Try it – Pictures excluded, please retype exactly the lines from the start of the data through the line that contains "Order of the", both ends kept, and nothing beyond them.

Dataset content –
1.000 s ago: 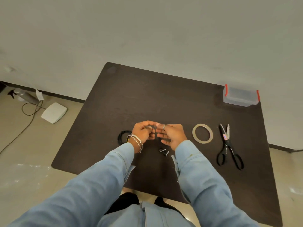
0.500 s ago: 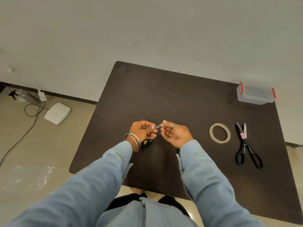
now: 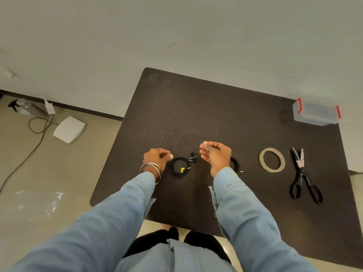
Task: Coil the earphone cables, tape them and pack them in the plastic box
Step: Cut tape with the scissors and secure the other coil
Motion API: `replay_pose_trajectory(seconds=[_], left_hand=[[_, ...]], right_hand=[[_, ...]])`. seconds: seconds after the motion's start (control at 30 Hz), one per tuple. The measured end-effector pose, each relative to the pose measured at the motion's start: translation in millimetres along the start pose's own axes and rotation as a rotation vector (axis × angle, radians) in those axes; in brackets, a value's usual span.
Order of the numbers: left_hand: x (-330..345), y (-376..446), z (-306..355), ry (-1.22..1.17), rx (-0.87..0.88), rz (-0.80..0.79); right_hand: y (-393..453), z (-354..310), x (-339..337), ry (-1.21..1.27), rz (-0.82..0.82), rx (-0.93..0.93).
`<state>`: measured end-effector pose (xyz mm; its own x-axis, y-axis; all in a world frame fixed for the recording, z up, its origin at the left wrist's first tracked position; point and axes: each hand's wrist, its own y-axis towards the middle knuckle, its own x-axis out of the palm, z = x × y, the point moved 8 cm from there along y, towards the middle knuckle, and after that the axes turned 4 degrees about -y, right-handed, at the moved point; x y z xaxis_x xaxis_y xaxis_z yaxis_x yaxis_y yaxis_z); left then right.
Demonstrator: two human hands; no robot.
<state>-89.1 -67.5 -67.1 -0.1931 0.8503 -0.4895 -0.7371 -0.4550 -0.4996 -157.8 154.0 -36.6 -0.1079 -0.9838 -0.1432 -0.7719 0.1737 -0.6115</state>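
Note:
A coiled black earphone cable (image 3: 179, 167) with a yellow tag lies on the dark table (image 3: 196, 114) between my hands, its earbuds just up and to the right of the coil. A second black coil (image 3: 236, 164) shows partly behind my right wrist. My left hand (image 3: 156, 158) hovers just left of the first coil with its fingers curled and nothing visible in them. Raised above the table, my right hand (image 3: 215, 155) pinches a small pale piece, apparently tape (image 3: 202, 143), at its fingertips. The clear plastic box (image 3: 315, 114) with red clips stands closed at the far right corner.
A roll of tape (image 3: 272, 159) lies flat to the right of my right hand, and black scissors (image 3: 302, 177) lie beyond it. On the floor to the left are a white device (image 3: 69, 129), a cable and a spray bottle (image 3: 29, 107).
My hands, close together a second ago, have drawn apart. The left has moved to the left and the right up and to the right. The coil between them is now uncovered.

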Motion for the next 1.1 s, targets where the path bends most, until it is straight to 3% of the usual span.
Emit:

Solution –
1.000 s ago: 
0.500 s ago: 
now: 
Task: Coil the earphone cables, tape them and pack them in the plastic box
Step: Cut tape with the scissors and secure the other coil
Motion API: `replay_pose_trajectory(seconds=[_], left_hand=[[_, ...]], right_hand=[[_, ...]])`. seconds: seconds after the motion's start (control at 30 Hz), one per tuple. The measured end-effector pose, each relative to the pose measured at the motion's start: translation in millimetres along the start pose's own axes and rotation as a rotation vector (axis × angle, radians) in those axes; in brackets, a value's usual span.
Order of the numbers: left_hand: x (-330..345), y (-376..446), z (-306..355), ry (-1.22..1.17), rx (-0.87..0.88), rz (-0.80..0.79); right_hand: y (-393..453), z (-354..310), x (-339..337), ry (-1.21..1.27), rz (-0.82..0.82), rx (-0.93..0.93).

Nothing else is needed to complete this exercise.